Washington accuses Iran of working on a secret nuclear weapons programme. Iran insists its programmes are devoted only to generating electricity. Tehran's nuclear intentions are the main item at a meeting of the International Atomic Energy Agency today in Vienna.
The UN agency's board of governors will be debating how to react to an IAEA report revealing traces of weapons-grade uranium at a nuclear facility at Natanz, 500km (300 miles) south of Tehran. The Iranians say the second-hand centrifuge components in question were contaminated before they were purchased by Tehran.
The Bush administration decided late last week not to ask the meeting to endorse a resolution that would have found Iran in noncompliance of its IAEA obligations, an apparent victory for Tehran. Member states found in noncompliance can be reported to the UN Security Council, which can take steps ranging from criticism to sanctions.
Instead, the resolution, which is still being drafted and must be approved by the board, is likely to call on Iran to come up with answers to questions raised in the report and provide full disclosure of its programme.
The resolution could also set a deadline for Iran and warn that if it does not, it will be declared in noncompliance, diplomats said before the meeting.

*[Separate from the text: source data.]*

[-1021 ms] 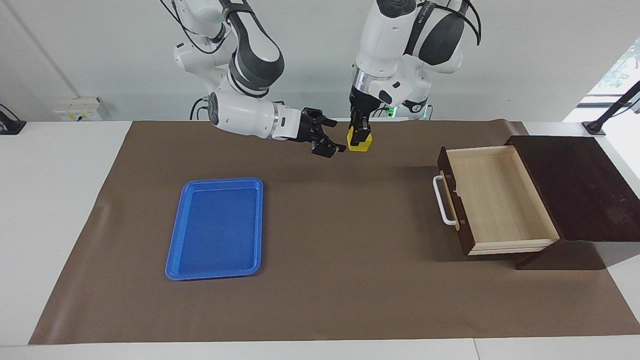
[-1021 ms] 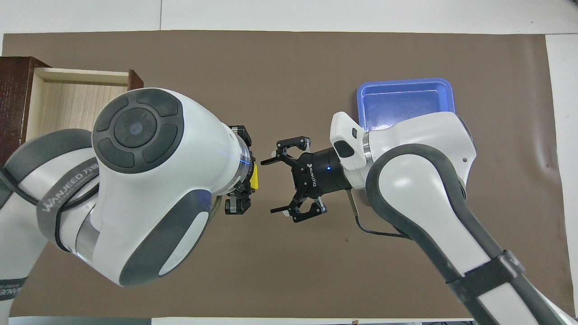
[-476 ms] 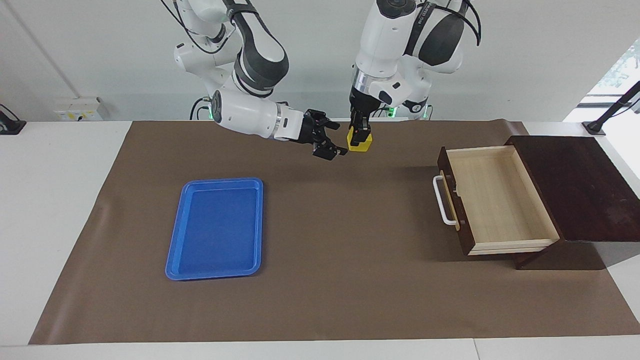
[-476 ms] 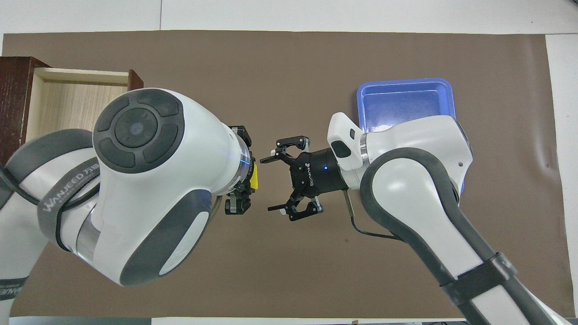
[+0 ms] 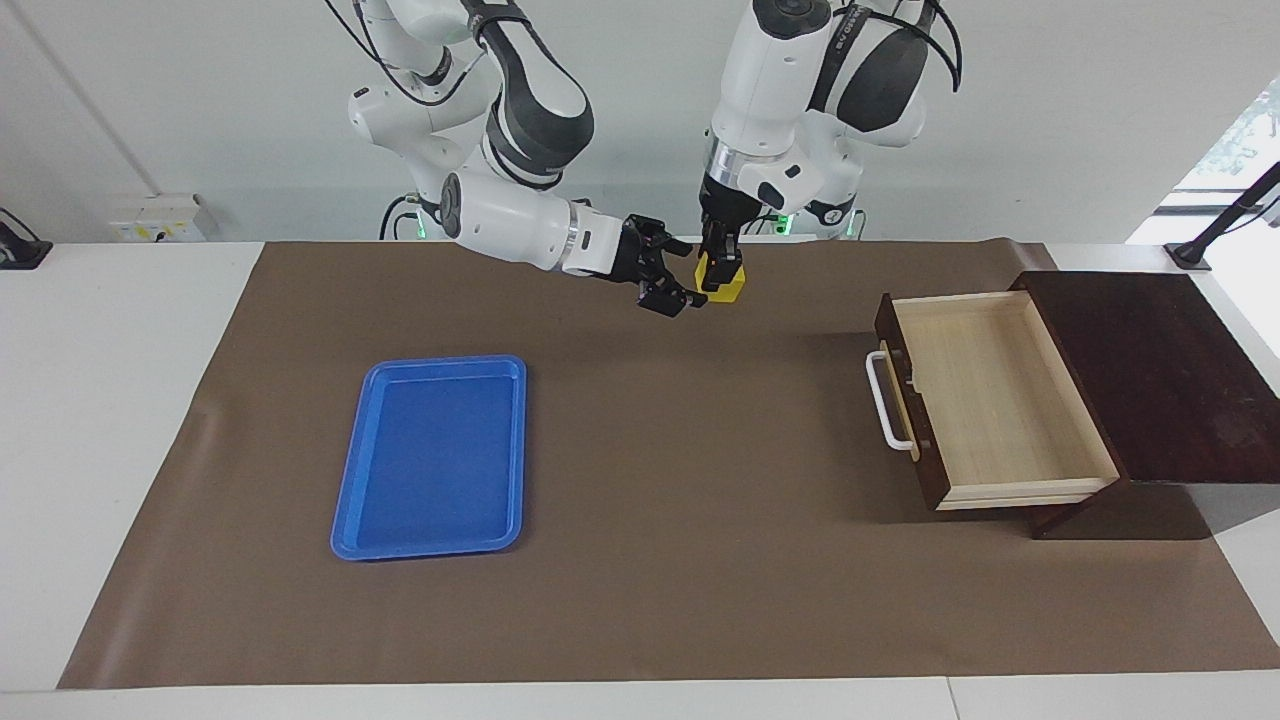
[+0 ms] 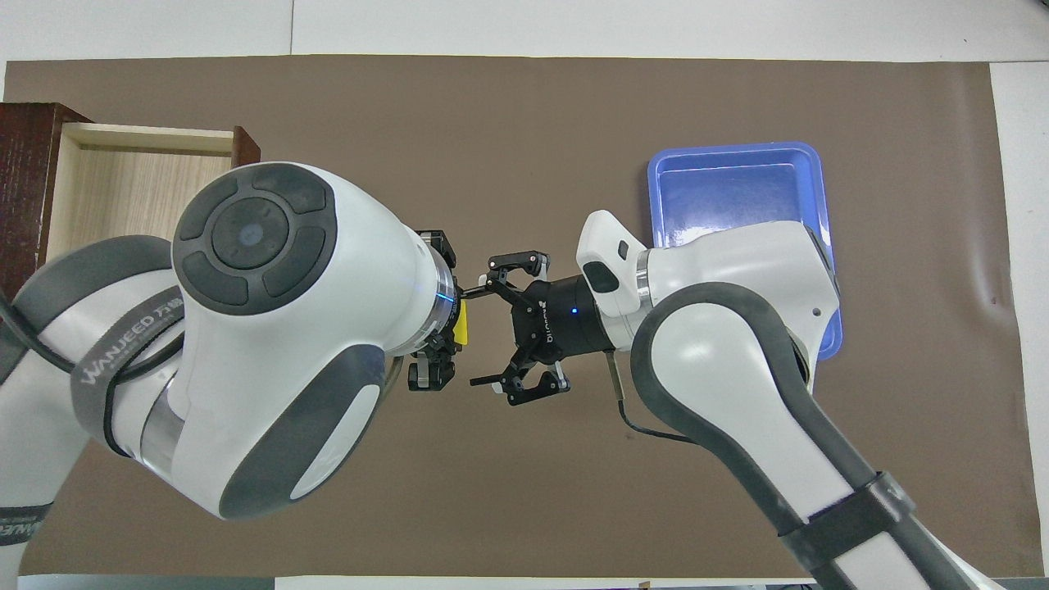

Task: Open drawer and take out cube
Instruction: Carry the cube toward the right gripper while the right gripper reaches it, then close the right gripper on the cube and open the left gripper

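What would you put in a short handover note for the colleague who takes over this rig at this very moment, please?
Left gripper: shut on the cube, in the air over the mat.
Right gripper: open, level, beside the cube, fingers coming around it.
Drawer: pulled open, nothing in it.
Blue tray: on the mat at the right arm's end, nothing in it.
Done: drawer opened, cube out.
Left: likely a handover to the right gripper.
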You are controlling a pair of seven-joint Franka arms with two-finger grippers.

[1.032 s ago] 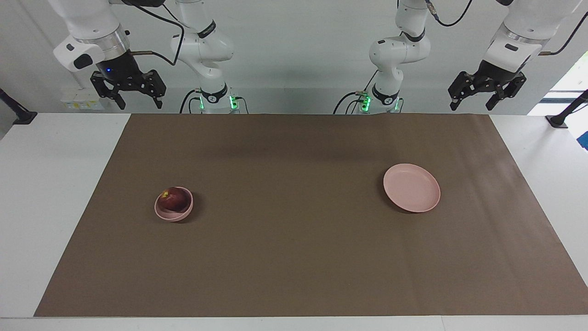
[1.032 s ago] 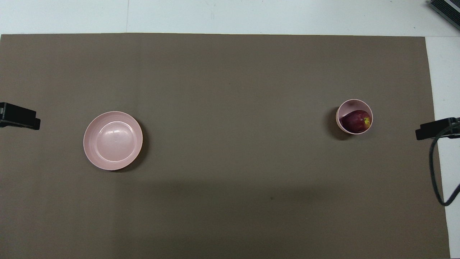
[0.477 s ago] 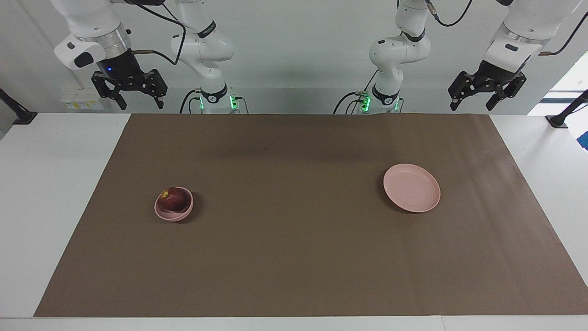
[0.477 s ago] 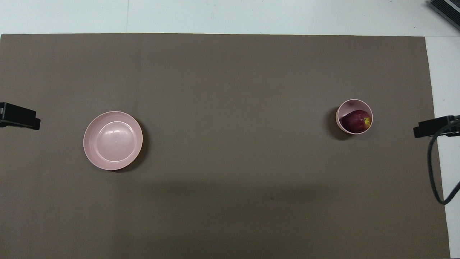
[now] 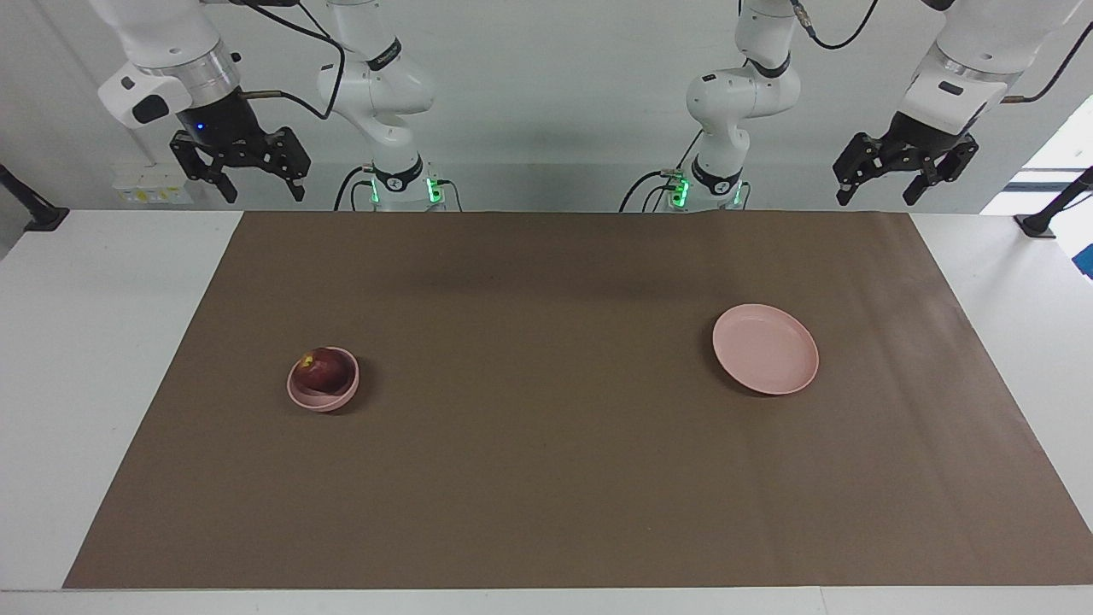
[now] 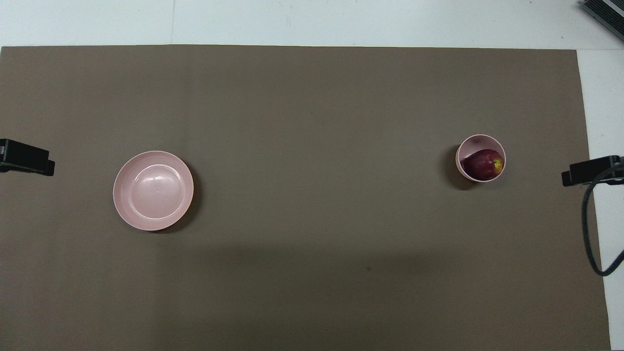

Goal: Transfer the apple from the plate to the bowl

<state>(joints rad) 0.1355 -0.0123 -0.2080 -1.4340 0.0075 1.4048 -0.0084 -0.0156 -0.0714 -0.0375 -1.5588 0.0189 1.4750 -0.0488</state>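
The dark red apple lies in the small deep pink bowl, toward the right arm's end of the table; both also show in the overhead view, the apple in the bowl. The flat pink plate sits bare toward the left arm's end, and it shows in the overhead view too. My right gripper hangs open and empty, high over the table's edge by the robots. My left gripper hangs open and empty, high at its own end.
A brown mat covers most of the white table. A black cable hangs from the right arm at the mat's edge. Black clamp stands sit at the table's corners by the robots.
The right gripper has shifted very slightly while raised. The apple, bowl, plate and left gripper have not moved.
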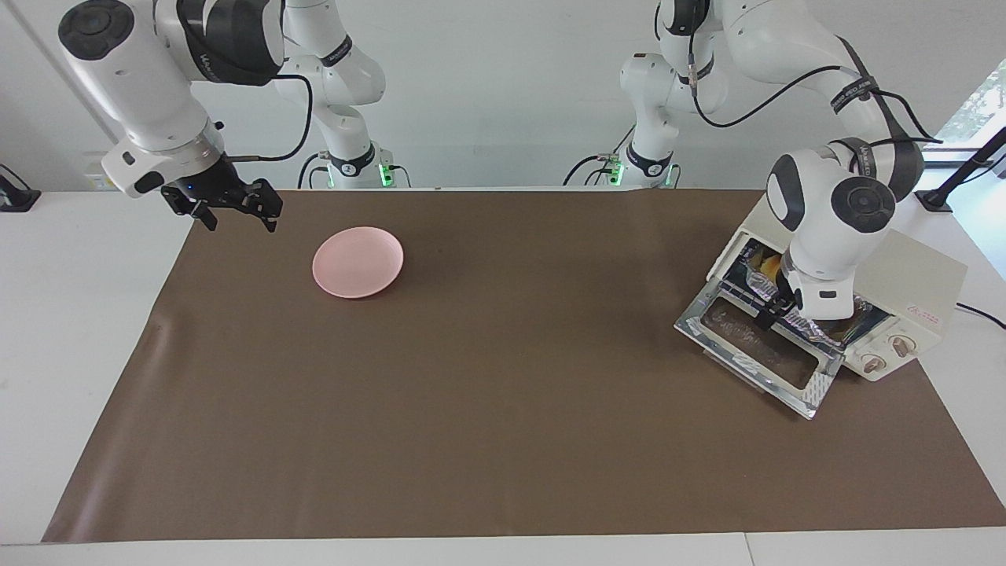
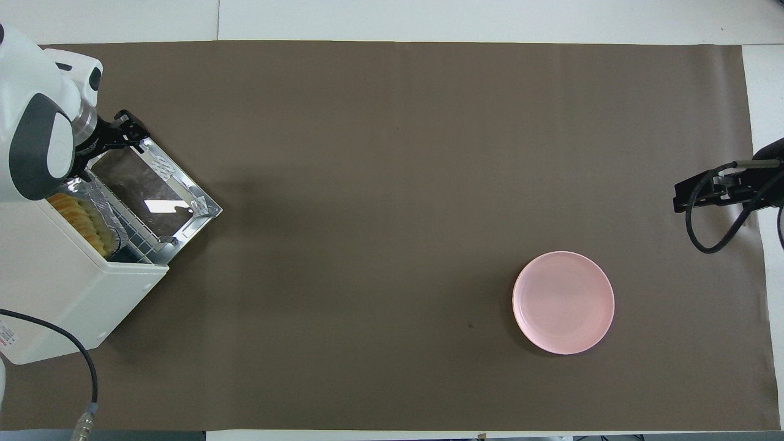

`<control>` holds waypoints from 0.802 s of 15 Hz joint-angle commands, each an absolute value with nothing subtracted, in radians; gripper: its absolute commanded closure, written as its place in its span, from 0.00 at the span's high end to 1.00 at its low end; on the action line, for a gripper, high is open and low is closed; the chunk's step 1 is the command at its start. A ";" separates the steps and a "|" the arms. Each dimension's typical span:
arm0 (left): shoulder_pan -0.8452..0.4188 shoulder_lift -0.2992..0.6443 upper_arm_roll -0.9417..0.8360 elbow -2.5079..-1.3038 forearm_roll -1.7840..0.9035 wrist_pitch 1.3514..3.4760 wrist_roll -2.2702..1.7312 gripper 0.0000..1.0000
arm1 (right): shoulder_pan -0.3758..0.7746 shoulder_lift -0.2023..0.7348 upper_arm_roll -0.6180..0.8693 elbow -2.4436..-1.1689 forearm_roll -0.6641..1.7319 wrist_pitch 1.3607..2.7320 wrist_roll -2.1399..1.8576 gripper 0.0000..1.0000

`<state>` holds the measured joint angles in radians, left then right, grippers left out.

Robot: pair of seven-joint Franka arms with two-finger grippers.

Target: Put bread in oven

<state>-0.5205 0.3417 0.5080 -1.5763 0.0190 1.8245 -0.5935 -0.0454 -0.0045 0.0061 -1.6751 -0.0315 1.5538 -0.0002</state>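
Over oven (image 1: 912,287) door: left pincer (image 1: 774,313) empty, agape.

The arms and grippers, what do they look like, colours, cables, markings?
Both arms are glossy white with rounded joints, dark grey caps and black bands carrying small lettering. Black cables loop along each arm. The left gripper and right gripper are black, two-fingered, on white wrist blocks. Green lights glow at both bases.

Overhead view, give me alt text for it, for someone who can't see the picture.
The bread lies inside the cream-white oven, whose glass door hangs open at the left arm's end of a brown mat. The open left gripper is empty over the door's edge. An empty pink plate sits toward the right arm's end, where the right gripper waits.
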 commanded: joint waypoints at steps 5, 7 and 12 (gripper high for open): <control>-0.535 0.226 0.520 -1.502 -0.038 1.614 -0.366 1.00 | -0.052 -0.026 0.012 -1.697 -0.046 1.549 -0.014 1.00; -0.557 0.172 0.518 -1.503 -0.037 1.524 -0.277 1.00 | -0.052 -0.026 0.012 -1.697 -0.046 1.549 -0.014 1.00; -0.530 0.054 0.500 -1.531 -0.034 1.370 -0.005 1.00 | -0.052 -0.026 0.012 -1.697 -0.046 1.549 -0.014 1.00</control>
<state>-0.5496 0.1173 0.5114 -1.4873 -0.0262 1.4054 -0.0814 -0.0454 -0.0045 0.0061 -1.6751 -0.0315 1.5538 -0.0002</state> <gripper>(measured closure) 0.000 0.000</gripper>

Kenneth Brill, the chief American IAEA delegate, declined to comment on what the US was seeking. But he and other board members believe there is an effort by Iran, "to evade international obligations and to seek the capacity to build nuclear weapons," he said. "The majority of board members will want to see Iran ... enhance its co-operation" and "provide the answers to all the questions that are outstanding", he said.
In Tehran, a Foreign Ministry spokesman, Hamid Reza Asefi, said the IAEA did not share the view of the US, "which pursues an extremist position. Its behaviour is politically motivated." And in Vienna, Iran's chief IAEA delegate warned both the US and the board to back away from excessive pressure on his country.
While not going into specifics, Ali Akbar Salehi warned of "unexpected or surprising consequences" should the Iranian leadership decide that board demands were too harsh.
Anthony Cordesman, a senior analyst with the Washington-based Centre for Strategic and International Studies, also said too much pressure on Iran could backfire.
"You may make a country halt, but you may also push it into a more institutionalised covert [nuclear weapons] programme," he said. "If you push too hard in the nuclear dimension, you can simply end up making a country shift toward another programme of weapons of mass destruction."
Mr Cordesman, in a recent survey of Iran's nuclear activities, wrote that Iran wants to "develop a complete nuclear fuel cycle", from mining its own uranium to enriching the ore, for its energy projects.
"In this guise, it seeks to obtain whole facilities, such as a uranium conversion facility, that, in fact, could be used ... in support of efforts to produce fissile material needed for a nuclear weapon," he wrote.
Under international pressure, Iran offered last month to negotiate on a protocol obliging it to open its nuclear programme to IAEA perusal. Mr Salehi said that offer still stood - but indicated it could be withdrawn.